Welcome Guest! To enable all features please Login or Register.

Notification

Icon
Error

Why won't tests run on distributed node?
MarcChu
#1 Posted : Wednesday, June 8, 2022 3:28:55 PM(UTC)
Rank: Member

Groups: Registered
Joined: 9/26/2014(UTC)
Posts: 22

Thanks: 3 times
Was thanked: 1 time(s) in 1 post(s)
I'm trying to determine why certain projects won't run on my distributed grid nodes.

I have certain test projects that will build and run just fine on my local machine. However, in the NCrunch Processing Queue window, these projects will always display as "Pending" for any other server, for both the "Build Assembly" and "Analyse Assembly" tasks, and they never proceed to "Processing".

If I were to select a single test from one of these projects and attempt to run it on a selected server, it would show that it's queued to run, but it will never run.

I've confirmed that these projects don't have any Required Capabilities. They *should* be able to run on the other servers.

I'm not quite sure where to look to solve this problem. I'm not sure if this is an environment issue, or if there is something in the particular .csproj file that is causing this, or if there is some sort of NCrunch configuration setting (either general or project-specific).
Remco
#2 Posted : Wednesday, June 8, 2022 11:32:15 PM(UTC)
Rank: NCrunch Developer

Groups: Administrators
Joined: 4/16/2011(UTC)
Posts: 7,177

Thanks: 967 times
Was thanked: 1298 time(s) in 1203 post(s)
Hi, thanks for sharing this.

Can you try running with the node using a fresh project/solution built from one of the VS project templates? This will help to establish whether the problem is related to the configuration in your solution or whether it's something specific to the node.

Also, in the Distributed Processing Window, can you check what the reported Task Capacity is for the troublesome node?
MarcChu
#3 Posted : Thursday, June 9, 2022 1:06:02 PM(UTC)
Rank: Member

Groups: Registered
Joined: 9/26/2014(UTC)
Posts: 22

Thanks: 3 times
Was thanked: 1 time(s) in 1 post(s)
Well, all of my nodes have been able to run some subset of the tests. So, while I haven't yet done a new project from a template to test this specific thing, have little reason to doubt that those tests would successfully build and run.

The problem I'm having is with only a select few test projects in my solution (which translates to about 2 dozen out of quite possibly 100+). Many of these projects are integration test projects, and they have Required Capabilities such that I don't expect or want them to run on the nodes (although I'm not clear on whether those projects should still be showing up on the Processing Queue page as Pending tasks). So, I'm not too concerned about those.

So I feel like this must have something to do with properties specific to those projects. One thing I do know about the projects that are troublesome is that some of them use SpecFlow features. But as far as I know, the dependency for building these features into test files should be self-contained within the projects using a Nuget package.

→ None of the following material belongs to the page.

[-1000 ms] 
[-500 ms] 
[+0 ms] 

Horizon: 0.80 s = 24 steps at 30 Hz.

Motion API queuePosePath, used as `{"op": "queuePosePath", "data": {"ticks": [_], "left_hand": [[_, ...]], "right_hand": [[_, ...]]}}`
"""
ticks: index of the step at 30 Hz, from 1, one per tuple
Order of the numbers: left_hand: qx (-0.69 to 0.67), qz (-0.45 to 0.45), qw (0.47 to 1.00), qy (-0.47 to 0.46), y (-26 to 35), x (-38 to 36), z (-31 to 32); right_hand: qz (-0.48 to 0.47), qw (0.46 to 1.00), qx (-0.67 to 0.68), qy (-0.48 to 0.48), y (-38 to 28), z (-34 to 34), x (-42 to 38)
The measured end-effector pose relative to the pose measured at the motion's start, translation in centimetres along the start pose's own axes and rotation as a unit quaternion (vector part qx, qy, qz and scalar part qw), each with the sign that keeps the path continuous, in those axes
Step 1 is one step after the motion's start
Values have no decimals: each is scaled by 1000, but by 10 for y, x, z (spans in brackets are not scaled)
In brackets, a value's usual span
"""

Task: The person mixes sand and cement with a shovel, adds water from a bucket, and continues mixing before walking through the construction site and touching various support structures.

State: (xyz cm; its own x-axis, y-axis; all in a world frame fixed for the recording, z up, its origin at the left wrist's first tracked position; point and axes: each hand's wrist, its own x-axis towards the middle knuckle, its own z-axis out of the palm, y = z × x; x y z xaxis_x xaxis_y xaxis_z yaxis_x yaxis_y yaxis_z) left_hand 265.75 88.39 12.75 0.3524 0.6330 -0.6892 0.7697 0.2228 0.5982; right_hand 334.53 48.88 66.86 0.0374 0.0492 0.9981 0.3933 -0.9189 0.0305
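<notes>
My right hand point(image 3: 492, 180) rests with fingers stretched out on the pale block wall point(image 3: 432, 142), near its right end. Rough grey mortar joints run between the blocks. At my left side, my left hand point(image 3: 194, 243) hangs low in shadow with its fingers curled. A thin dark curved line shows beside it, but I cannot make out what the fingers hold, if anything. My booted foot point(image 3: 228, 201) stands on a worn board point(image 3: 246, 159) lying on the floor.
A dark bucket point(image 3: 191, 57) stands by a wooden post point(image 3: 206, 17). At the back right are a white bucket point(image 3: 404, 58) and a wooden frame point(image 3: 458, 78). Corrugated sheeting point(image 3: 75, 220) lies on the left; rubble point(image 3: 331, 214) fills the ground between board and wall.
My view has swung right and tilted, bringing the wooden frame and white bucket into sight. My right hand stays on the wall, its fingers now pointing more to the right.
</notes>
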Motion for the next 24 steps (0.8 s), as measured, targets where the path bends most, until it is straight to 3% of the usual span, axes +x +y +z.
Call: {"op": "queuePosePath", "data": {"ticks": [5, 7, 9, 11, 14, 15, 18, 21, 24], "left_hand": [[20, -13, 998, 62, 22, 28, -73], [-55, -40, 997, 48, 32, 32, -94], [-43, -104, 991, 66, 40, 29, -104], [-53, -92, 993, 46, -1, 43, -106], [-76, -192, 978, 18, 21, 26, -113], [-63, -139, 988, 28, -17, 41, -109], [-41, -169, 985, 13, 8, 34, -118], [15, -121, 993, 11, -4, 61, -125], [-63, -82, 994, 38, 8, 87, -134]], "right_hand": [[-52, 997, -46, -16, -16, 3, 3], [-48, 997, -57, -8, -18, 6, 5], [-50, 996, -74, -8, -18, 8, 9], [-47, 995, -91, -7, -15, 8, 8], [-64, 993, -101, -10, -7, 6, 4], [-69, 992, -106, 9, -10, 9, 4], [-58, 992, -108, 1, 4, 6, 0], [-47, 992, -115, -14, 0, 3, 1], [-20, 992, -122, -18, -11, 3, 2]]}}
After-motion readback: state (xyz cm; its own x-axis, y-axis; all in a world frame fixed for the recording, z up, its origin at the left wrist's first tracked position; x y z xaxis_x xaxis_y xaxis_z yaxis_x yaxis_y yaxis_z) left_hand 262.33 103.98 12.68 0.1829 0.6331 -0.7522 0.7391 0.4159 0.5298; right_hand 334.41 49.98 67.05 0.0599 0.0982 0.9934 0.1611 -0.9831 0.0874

I've been turning on as many logging settings as I can find in NCrunch in some attempt to see what logic it's using to decide what to build and on what servers, but I haven't yet found any output that gives me any hints as to why these few projects won't move on from Pending.

Of my 3 distributed nodes, they have task capacities of 24, 8, and 2.
Remco
#4 Posted : Thursday, June 9, 2022 11:45:39 PM(UTC)
Rank: NCrunch Developer

Groups: Administrators
Joined: 4/16/2011(UTC)
Posts: 7,177

Thanks: 967 times
Was thanked: 1298 time(s) in 1203 post(s)
Thanks for sharing these extra details.

Something that should help here is to turn on the "Required Capabilities" column in the Processing Queue Window (right click the column headers). This will show you which of the tasks have capabilities assigned to them and therefore won't be runnable on the nodes. Because NCrunch's configuration system is fairly complex, this will help you to identify projects that may have been assigned capabilities accidentally.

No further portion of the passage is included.